* Assignment: Wherever the listing has a line with the string "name", copy that line out.

* Data to process:
Segment Open

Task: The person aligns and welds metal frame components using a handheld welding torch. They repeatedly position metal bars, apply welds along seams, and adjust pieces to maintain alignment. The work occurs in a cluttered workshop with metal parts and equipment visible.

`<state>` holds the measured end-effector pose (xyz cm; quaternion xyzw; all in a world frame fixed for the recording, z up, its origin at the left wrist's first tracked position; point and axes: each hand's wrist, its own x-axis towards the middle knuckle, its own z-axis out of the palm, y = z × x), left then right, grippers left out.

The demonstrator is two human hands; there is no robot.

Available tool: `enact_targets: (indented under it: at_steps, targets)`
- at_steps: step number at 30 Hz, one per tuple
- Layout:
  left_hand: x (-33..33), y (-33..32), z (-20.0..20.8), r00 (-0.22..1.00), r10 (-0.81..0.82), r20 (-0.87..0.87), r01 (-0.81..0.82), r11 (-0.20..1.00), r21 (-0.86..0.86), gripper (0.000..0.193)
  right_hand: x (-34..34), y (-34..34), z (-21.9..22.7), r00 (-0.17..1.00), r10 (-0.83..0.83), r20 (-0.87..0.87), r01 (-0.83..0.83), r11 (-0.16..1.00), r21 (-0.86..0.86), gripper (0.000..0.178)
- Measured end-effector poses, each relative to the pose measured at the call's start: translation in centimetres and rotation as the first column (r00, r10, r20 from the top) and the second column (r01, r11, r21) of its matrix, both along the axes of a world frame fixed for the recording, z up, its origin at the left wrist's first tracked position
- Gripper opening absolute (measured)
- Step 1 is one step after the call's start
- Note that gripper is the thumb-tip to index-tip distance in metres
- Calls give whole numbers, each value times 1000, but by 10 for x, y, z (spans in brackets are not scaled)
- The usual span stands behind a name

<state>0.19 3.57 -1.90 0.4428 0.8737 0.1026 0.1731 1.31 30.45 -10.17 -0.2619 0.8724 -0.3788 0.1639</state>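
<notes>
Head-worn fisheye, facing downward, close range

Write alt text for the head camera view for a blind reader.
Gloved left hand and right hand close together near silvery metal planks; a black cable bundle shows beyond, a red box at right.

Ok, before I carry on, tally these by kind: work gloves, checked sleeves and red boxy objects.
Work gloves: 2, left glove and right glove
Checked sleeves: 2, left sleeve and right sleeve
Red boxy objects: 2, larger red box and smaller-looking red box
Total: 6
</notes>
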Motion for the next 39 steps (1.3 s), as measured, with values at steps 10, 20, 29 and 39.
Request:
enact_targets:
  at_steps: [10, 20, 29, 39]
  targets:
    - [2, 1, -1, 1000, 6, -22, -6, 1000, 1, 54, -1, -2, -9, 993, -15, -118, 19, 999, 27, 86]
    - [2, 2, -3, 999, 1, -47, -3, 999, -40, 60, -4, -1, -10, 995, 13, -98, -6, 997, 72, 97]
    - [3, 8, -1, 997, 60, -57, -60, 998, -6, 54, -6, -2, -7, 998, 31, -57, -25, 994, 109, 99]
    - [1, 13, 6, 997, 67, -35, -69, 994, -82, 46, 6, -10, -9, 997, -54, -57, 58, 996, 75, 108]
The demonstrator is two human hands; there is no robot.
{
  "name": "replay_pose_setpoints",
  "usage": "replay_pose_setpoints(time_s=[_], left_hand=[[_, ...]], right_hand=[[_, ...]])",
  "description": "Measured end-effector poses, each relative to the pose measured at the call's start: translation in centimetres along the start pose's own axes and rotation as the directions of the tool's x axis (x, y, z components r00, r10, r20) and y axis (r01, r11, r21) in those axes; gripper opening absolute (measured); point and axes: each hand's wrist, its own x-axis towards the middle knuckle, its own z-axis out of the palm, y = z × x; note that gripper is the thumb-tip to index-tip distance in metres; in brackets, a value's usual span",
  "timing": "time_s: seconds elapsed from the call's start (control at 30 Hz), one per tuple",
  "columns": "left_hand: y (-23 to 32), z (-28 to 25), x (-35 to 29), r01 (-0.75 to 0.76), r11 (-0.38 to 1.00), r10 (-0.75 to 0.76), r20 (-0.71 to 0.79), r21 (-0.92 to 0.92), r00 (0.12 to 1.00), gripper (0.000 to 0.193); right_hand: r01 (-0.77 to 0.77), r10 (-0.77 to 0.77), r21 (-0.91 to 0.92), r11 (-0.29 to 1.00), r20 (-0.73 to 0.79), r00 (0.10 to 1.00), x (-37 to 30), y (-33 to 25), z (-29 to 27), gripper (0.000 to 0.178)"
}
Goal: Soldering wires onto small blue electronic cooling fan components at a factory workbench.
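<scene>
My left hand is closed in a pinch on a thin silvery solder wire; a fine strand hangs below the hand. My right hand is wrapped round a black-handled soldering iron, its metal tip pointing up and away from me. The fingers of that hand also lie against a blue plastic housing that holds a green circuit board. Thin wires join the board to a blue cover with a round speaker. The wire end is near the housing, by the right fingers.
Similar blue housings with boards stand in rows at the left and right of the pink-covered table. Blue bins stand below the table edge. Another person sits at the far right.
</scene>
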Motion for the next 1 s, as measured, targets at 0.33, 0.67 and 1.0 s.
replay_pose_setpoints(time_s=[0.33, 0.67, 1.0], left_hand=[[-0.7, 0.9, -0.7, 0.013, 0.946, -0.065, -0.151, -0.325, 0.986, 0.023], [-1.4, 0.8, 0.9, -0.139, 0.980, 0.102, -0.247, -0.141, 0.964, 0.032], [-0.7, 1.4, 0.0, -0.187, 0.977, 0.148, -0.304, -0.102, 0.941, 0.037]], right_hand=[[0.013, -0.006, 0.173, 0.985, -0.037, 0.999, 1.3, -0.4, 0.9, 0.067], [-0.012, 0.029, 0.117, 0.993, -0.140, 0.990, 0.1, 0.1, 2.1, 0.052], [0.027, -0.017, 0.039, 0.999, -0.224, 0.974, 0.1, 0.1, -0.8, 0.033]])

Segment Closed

* Answer to the exercise:
- The usual span stands behind a name
  "name": "replay_pose_setpoints",

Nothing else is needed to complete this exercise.